In message “Re: Unicode roadmap?”
on Wed, 21 Jun 2006 20:45:38 +0900, “Michal S.”
[email protected] writes:

|> If you choose to convert all input text data into Unicode (and convert
|> them back at output), there’s no need for unreliable automatic
|> conversion.
|
|Well, it’s actually you who chose the conversion on input for me.
|Since the strings aren’t automatically converted I have to ensure that
|I have always strings encoded using the same encoding. And the only
|reasonable way I can think of is to convert any string that enters my
|application (or class) to an arbitrary encoding I choose in advance.

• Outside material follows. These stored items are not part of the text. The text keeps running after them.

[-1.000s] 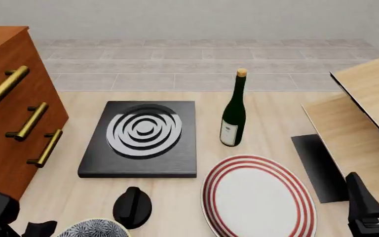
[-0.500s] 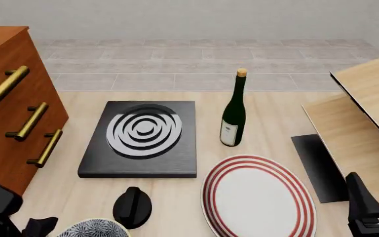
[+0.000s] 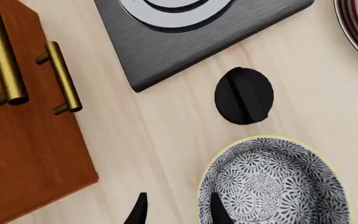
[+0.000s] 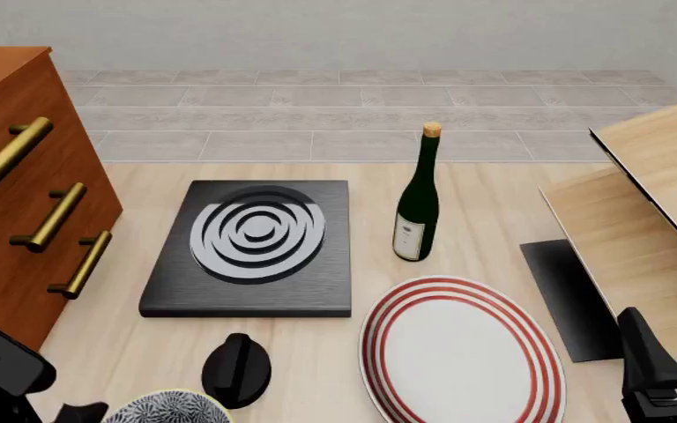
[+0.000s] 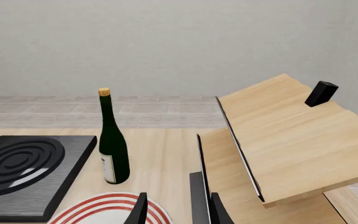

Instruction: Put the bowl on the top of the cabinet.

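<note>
**Lining up on the bowl's rim**

My left gripper (image 3: 175, 210) is open and empty, one fingertip over the bowl's inside, the other outside its rim. The bowl (image 3: 272, 184) sits on the table at the near edge, the black knob (image 3: 244, 95) just beyond it at 12 o'clock, the cabinet (image 4: 15, 203) off at 10. I judge the grasp not yet made: next I descend and pinch the rim. My right gripper (image 5: 175, 210) hangs parted, empty.
</note>
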Robot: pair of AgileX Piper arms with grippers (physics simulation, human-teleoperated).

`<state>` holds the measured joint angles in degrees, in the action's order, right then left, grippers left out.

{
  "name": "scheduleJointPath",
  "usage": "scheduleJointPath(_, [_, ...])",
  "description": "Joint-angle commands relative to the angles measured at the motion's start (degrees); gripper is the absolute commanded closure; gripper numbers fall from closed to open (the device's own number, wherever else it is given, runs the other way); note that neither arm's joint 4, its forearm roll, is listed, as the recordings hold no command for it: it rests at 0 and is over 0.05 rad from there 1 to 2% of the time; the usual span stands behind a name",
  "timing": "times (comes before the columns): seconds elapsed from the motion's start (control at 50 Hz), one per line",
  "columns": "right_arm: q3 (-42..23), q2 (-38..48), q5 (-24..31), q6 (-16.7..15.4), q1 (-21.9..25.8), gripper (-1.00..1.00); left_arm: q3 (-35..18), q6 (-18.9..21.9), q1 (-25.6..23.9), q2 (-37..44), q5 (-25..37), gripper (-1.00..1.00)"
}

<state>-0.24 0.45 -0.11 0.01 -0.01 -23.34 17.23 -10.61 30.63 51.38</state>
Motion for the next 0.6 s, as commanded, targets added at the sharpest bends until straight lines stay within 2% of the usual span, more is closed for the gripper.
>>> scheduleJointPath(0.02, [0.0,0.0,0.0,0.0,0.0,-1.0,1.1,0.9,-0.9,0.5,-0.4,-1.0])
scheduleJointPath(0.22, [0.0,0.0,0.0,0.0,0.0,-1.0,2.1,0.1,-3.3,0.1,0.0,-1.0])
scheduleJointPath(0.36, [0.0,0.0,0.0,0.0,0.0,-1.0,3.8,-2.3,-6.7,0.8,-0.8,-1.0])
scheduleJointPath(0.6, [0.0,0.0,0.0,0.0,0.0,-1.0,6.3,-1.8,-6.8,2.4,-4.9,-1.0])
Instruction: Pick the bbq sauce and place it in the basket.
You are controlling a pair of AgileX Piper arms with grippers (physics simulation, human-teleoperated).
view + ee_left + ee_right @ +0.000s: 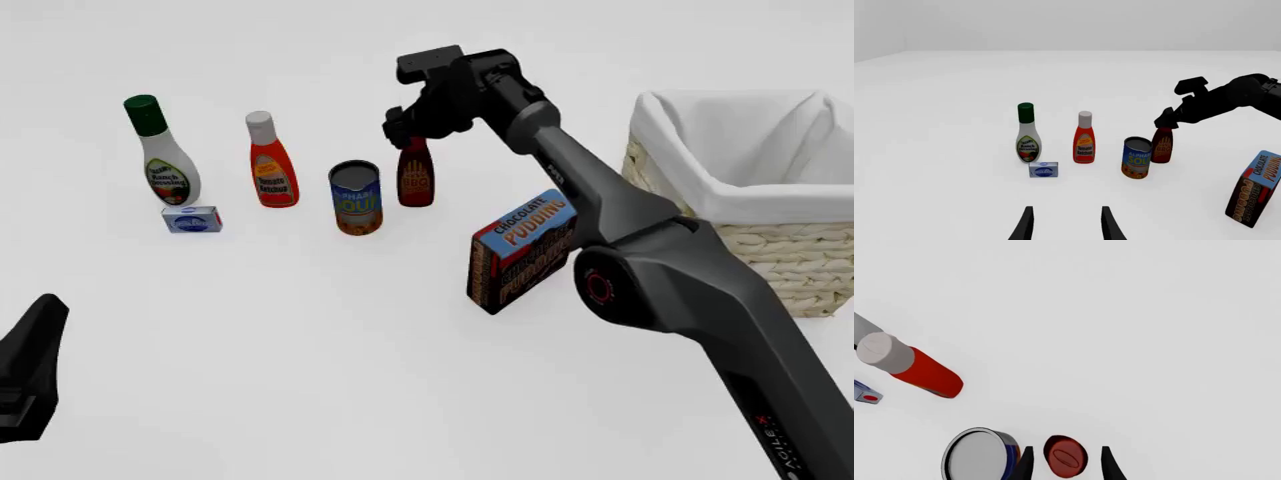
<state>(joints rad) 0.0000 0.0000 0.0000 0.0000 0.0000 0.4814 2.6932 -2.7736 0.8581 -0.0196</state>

Agreed. It is me. Perhaps you don’t know how terrible code
conversion can be. In the ideal world, lazy conversion seems
attractive, but reality bites. Conversions fail so easily.
Characters lost, text broken. Failures can not be avoided for various
reasons, mostly historical reasons we can’t fix anymore. When error
happens (often) it’s good to detect errors as early as possible,
i.e. on input/output. So I encourage universal character set model as
far as it is applicable. You may use UTF-8 or ISO8859-1 for universal
character set. I may use EUC-JP for it.

For only rare case, there might be need to handle multiple encoding in
an application. I do want to allow it. But I am not sure how we can
help that kind of applications, since they are fundamentally complex.
And we don’t have enough experience to design a framework for such
applications.

						matz.

rhaus · June 21, 2006, 4:59pm

On 6/21/06, Yukihiro M. [email protected] wrote:

For only rare case, there might be need to handle multiple encoding in
an application. I do want to allow it. But I am not sure how we can
help that kind of applications, since they are fundamentally complex.
And we don’t have enough experience to design a framework for such
applications.

I can see one more problem with setting encoding per file and tagging
accordingly string literals in it.
If operations on strings with different encodings will always throw an
exception, problems can raise when one calls such third-party library
from
script with different encoding.

Here’s small example:

library code in file some_utility.rb:

-- coding: EUC-JP --

module SomeUtility
def SomeUtility.fancy_format(str)
“” + str + “” # these literals are tagged as EUC-JP,
right?
end
end

application code in file my_app.rb:

-- coding: UTF-8 --

require ‘some_utility’
puts SomeUtility.fancy_format(“an utf8 string”) # this literal is
tagged as
UTF8

If the last call will throw some kind of EncodingMismatchError, how to
deal
with that?

rhaus · June 21, 2006, 5:36pm

On 6/21/06, Yukihiro M. [email protected] wrote:

I recommend using “ascii” encoding, which is default, for library
files, unless you are sure in what encoding your input data are.
For localization, tools like gettext would help dealing with strings
in the native encoding.

Just a thought. Might it be possible to have a new String literal for
what will be, I think, the most common encoding chosen (UTF-8)? That is,
in addition to:

-- coding: EUC-JP --

“” # tagged as EUC-JP

We allow:

-- coding: EUC-JP --

“” # tagged as EUC-JP
u"" # tagged as UTF-8

Despite my belief that we should avoid an enforced universal encoding as
the String representation, I do plan on making most of my applications
and libraries UTF-8 friendly and aware. It’s extremely important that we
be able to work with this cleanly, and if I can simply do either u"foo"
or U"foo" I would find it much easier to deal with in those places where
I need UTF-8/Unicode support.

-austin

rhaus · June 21, 2006, 5:42pm

On 21-jun-2006, at 17:18, Yukihiro M. wrote:

|If the last call will throw some kind of EncodingMismatchError,
how to deal
|with that?

I recommend using “ascii” encoding, which is default, for library
files, unless you are sure in what encoding your input data are.
For localization, tools like gettext would help dealing with strings
in the native encoding.

Matz, this would be a disaster (if in such a situation a library
throws). It’s gonna be like python.
Because it means that 99 percent of the libraries will throw.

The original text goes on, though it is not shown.